Berlin/SHK. – Wie ist es, im Bundestag arbeiten zu dürfen? Haben die Politiker einen Dienstwagen? Trifft man sich mit der Bundeskanzlerin und besucht Repräsentanten aus anderen Nationen? Auf diese und viele andere Fragen haben sich die Schülerinnen und Schüler der 10. Klasse der Heimbürgeschule Kahla vorbereitet. Die Jugendlichen stellten sie dem direkt gewählten Bundestagsabgeordneten für Gera, Jena und den Saale-Holzland-Kreis, Albert H. Weiler (CDU), in Berlin.

Das Treffen begann mit einem Einblick in den typischen Tagesablauf eines Abgeordneten des Deutschen Bundestages. Die Jugendlichen merkten, dass Politiker viel Kraft und Arbeit aufwenden müssen, um die Wählerinnen und Wähler zu repräsentieren und zu unterstützen. Wie schafft man es, Jena, Gera und den Saale- Holzland-Kreis zu vertreten und gleichzeitig Bürgermeister von Milda zu sein? Wie bekommt man das alles unter einen Hut? „Ich habe einen großen Hut“, antwortet Albert Weiler mit einem Lächeln, da er tatsächlich immer öfter mit einem Hut zu sehen ist. Mit dieser lockeren Art gewann er schnell die Sympathien der Schüler.

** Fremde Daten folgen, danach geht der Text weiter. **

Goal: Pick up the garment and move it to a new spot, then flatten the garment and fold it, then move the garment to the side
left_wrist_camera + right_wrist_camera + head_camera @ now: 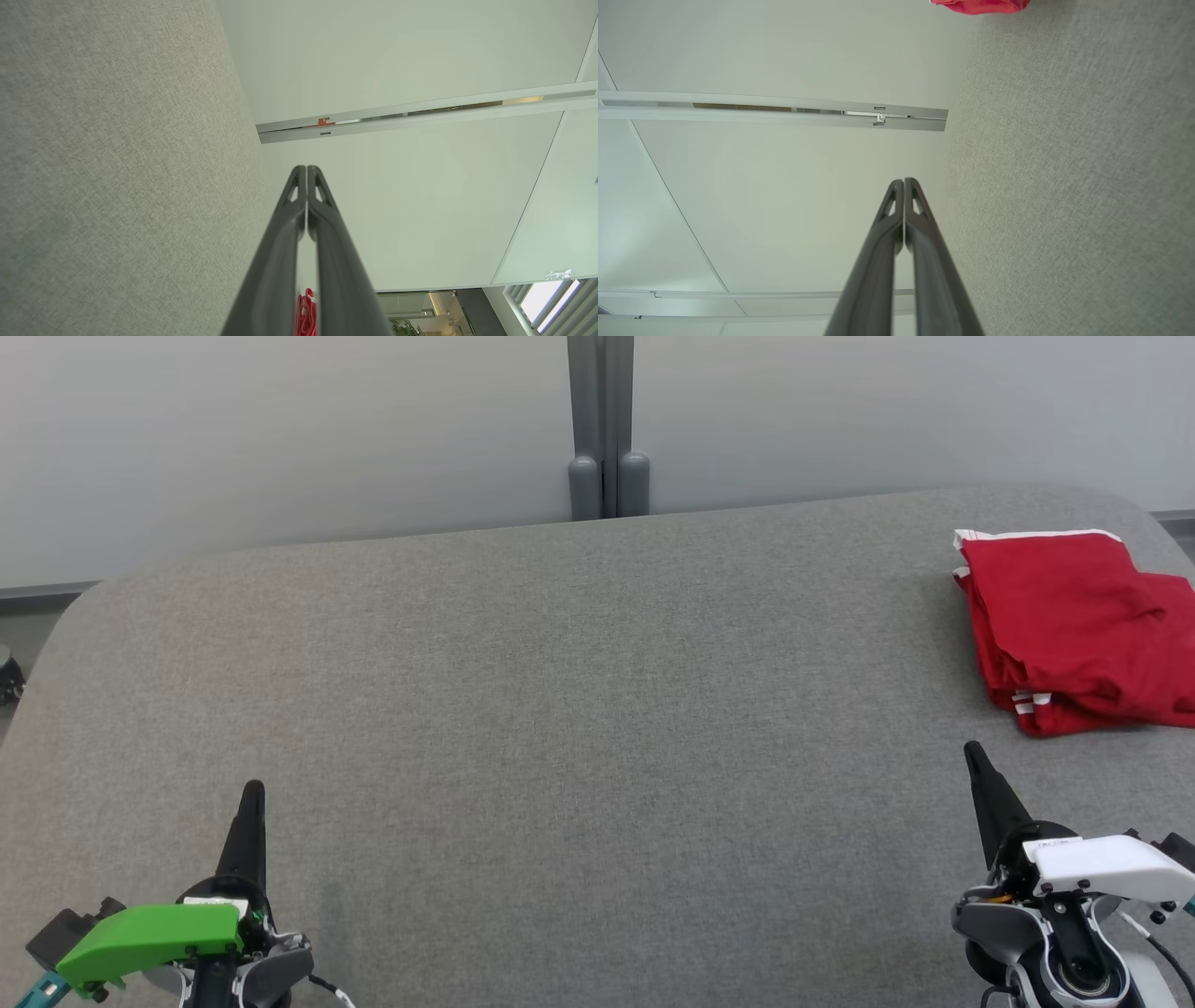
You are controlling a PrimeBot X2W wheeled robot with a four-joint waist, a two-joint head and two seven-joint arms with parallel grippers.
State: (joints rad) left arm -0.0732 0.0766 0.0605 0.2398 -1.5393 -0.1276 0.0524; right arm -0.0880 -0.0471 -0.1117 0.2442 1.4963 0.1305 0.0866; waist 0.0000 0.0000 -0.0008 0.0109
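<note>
The garment (pixel 1074 625) is red with thin white trim at some edges, folded into a thick, slightly rumpled stack at the far right of the grey worktop (pixel 560 709), beyond the right hand (pixel 973 751) and clear of it. Its right side is cut off by the head view's edge, the right wrist view catches just a red sliver at its top edge, and what kind of garment it is cannot be told. The left hand (pixel 252 793) and the right each have their fingers pressed together, pinching nothing.
</note>
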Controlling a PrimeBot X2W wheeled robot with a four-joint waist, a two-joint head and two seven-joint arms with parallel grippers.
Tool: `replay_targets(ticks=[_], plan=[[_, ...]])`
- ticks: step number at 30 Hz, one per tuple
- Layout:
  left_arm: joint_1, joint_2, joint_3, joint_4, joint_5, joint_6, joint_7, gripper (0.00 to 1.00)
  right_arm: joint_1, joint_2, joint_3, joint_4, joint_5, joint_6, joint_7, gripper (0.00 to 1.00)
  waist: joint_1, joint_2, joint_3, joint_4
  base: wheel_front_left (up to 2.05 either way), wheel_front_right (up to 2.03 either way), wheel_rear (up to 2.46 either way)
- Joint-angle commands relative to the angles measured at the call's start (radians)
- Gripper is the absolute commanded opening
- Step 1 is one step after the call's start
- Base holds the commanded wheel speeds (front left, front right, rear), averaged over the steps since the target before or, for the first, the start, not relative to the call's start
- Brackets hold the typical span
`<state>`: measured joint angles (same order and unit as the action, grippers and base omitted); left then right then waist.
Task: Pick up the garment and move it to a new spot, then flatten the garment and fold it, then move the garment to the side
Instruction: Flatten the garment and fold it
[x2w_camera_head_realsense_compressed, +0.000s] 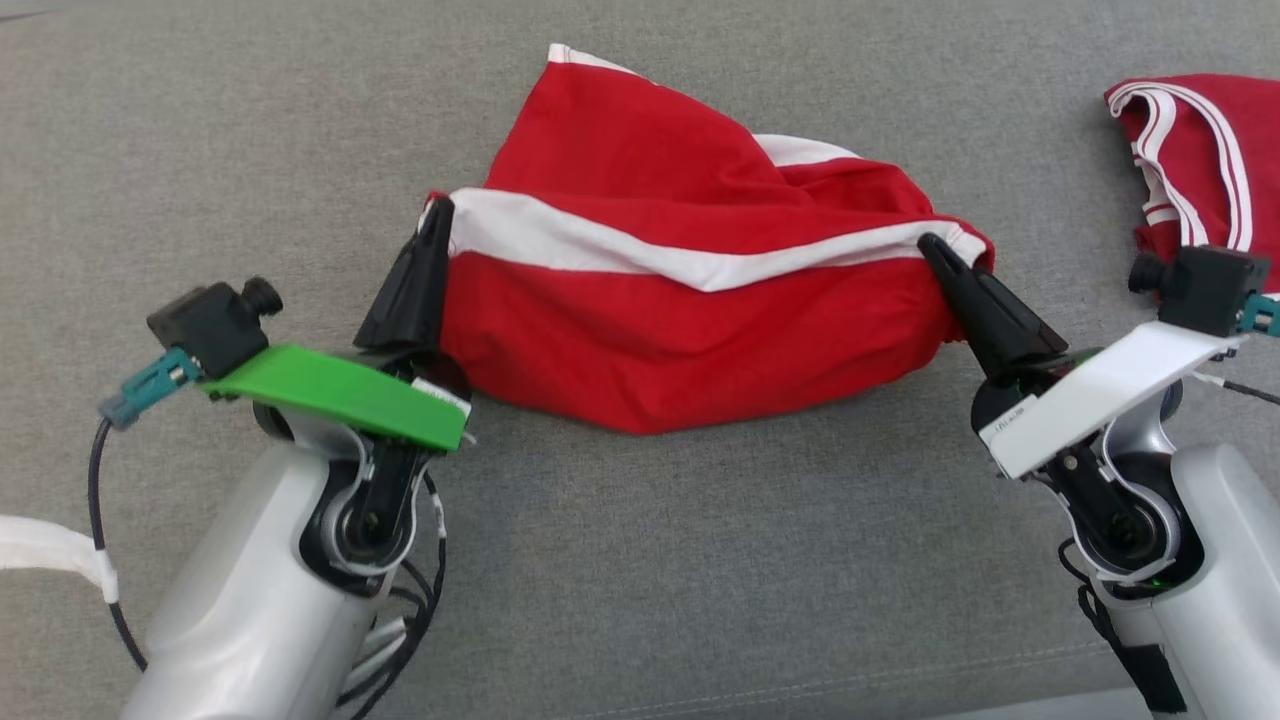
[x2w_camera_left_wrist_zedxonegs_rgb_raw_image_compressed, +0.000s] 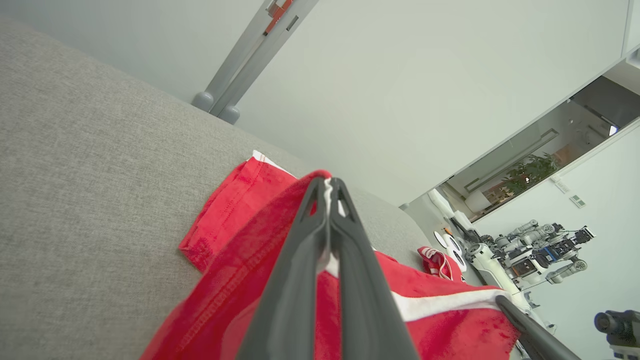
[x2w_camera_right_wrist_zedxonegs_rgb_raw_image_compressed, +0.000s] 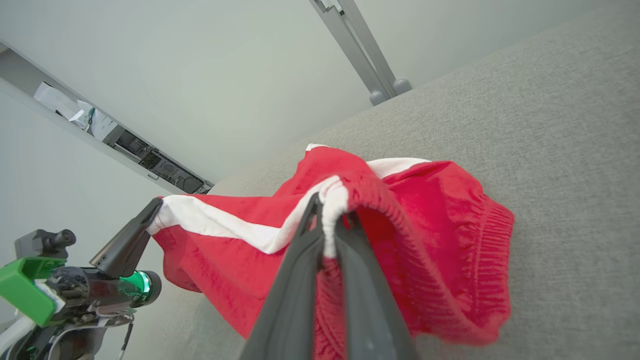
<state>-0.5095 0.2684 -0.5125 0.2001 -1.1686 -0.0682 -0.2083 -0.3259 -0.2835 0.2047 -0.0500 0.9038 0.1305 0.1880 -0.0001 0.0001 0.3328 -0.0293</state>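
Observation:
A red garment (x2w_camera_head_realsense_compressed: 660, 300) with a white side stripe hangs stretched between my two grippers above the grey cushion. At its left end my left gripper (x2w_camera_head_realsense_compressed: 438, 212) is shut on the cloth, and the left wrist view has red and white fabric pinched between its tips (x2w_camera_left_wrist_zedxonegs_rgb_raw_image_compressed: 327, 182). My right gripper (x2w_camera_head_realsense_compressed: 930, 245) is shut on the ribbed waistband at the right end, seen close in the right wrist view (x2w_camera_right_wrist_zedxonegs_rgb_raw_image_compressed: 330, 200). The garment (x2w_camera_right_wrist_zedxonegs_rgb_raw_image_compressed: 425, 235) sags in the middle, and its far corner rests on the cushion.
A second red garment (x2w_camera_head_realsense_compressed: 1190, 150) with white stripes lies crumpled at the far right on the grey cushion (x2w_camera_head_realsense_compressed: 200, 150). Bare grey fabric runs to the left and in front. Other robots (x2w_camera_left_wrist_zedxonegs_rgb_raw_image_compressed: 540, 250) stand far off in the room.

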Motion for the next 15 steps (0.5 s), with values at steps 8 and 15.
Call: replay_targets(ticks=[8,15], plan=[[-0.242,-0.048,0.009,0.192,0.091,-0.018,-0.03,0.0,-0.155,0.057,0.018,0.113,-0.014,0.0,-0.145,0.0,0.0001,-0.0001,0.137,-0.076,0.0,0.0,0.0],[-0.385,-0.066,0.013,0.301,0.121,-0.032,-0.038,0.0,-0.227,0.096,0.039,0.168,0.015,0.0,-0.259,0.0,0.0001,-0.0001,0.205,-0.111,0.0,0.0,0.0]])
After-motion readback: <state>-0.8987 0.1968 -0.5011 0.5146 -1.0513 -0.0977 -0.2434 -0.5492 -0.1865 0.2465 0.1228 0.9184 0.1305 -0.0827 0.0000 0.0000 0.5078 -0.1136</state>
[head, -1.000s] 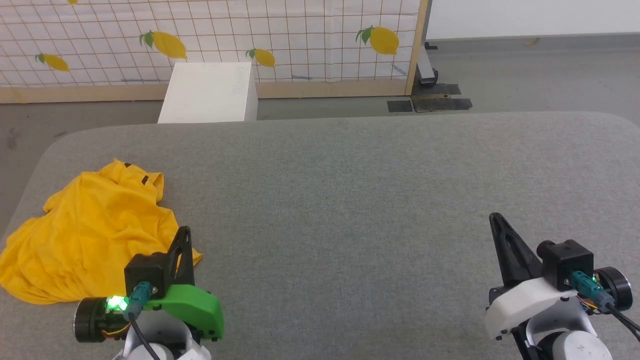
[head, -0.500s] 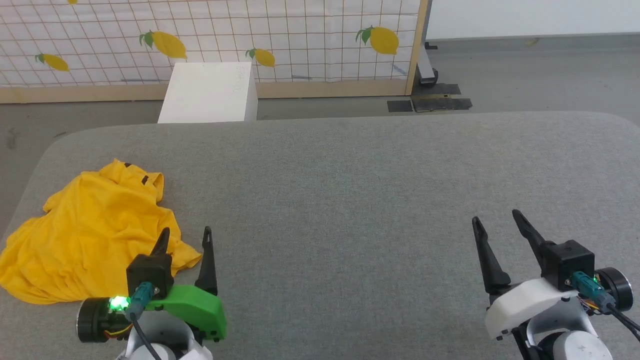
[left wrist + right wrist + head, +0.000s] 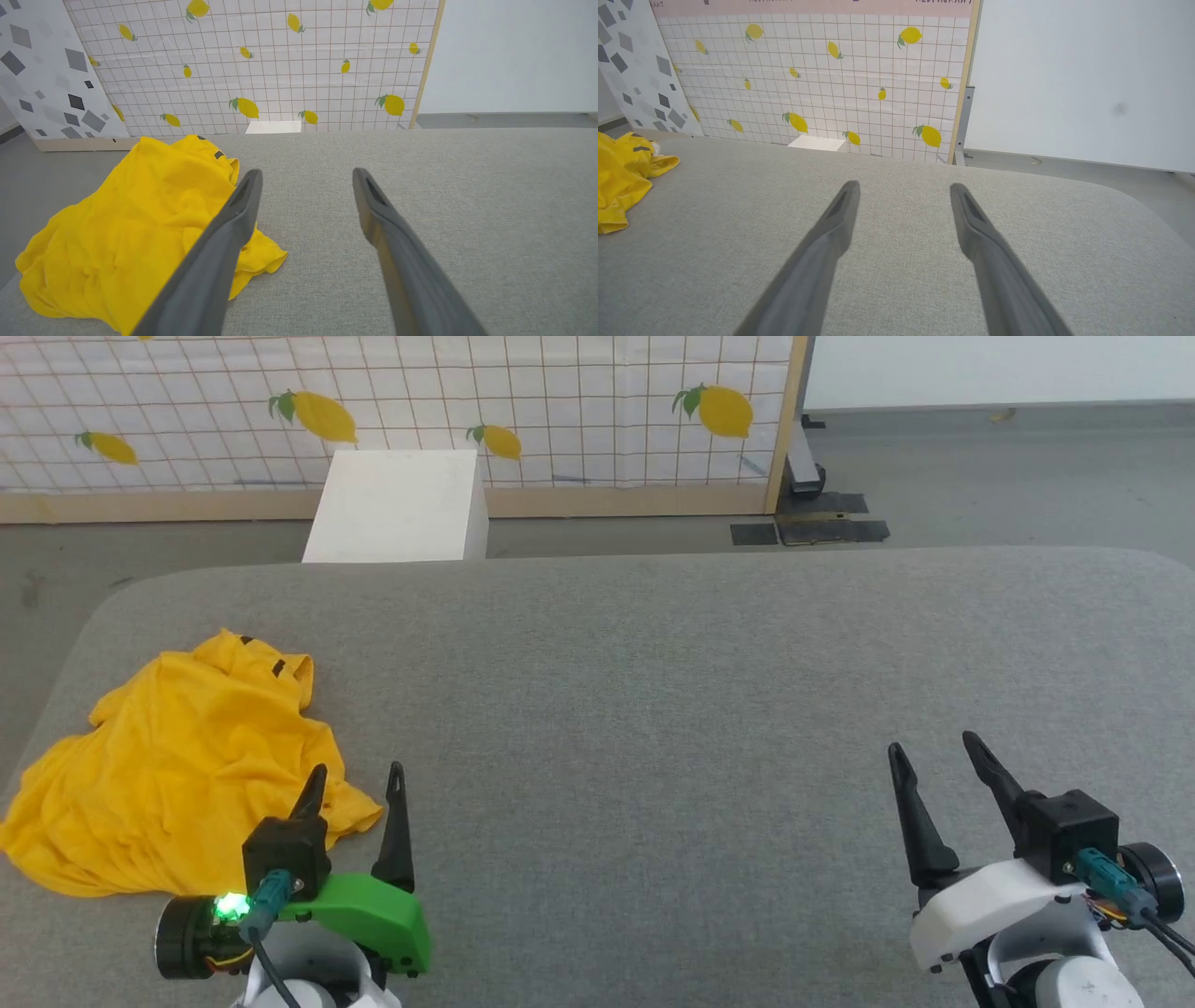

Der Ostthüringer Bundestagsabgeordnete sprach ebenso mit den Jugendlichen über Politikverdrossenheit. Er sieht es als eine Verpflichtung für Politiker, junge Menschen an die Politik heranzuführen und für Jugendarbeit zu begeistern. Neben den Aufgaben von Albert Weiler wurden auch aktuelle politische Themen besprochen. Dabei zeigten die Schüler großes Interesse an der Weltpolitik, sowie auch der kommunalen Politik in Thüringen. Das aktuelle Thema Sterbehilfe sorgte für weitere Fragen und bewegte die Schüler emotional sehr.

Der CDU-Bundestagsabgeordnete freute sich über das rege Interesse an dem Politikgeschehen. Gerne unterstützt er Interessierte aus seinem Wahlkreis, den Bundestag zu besuchen.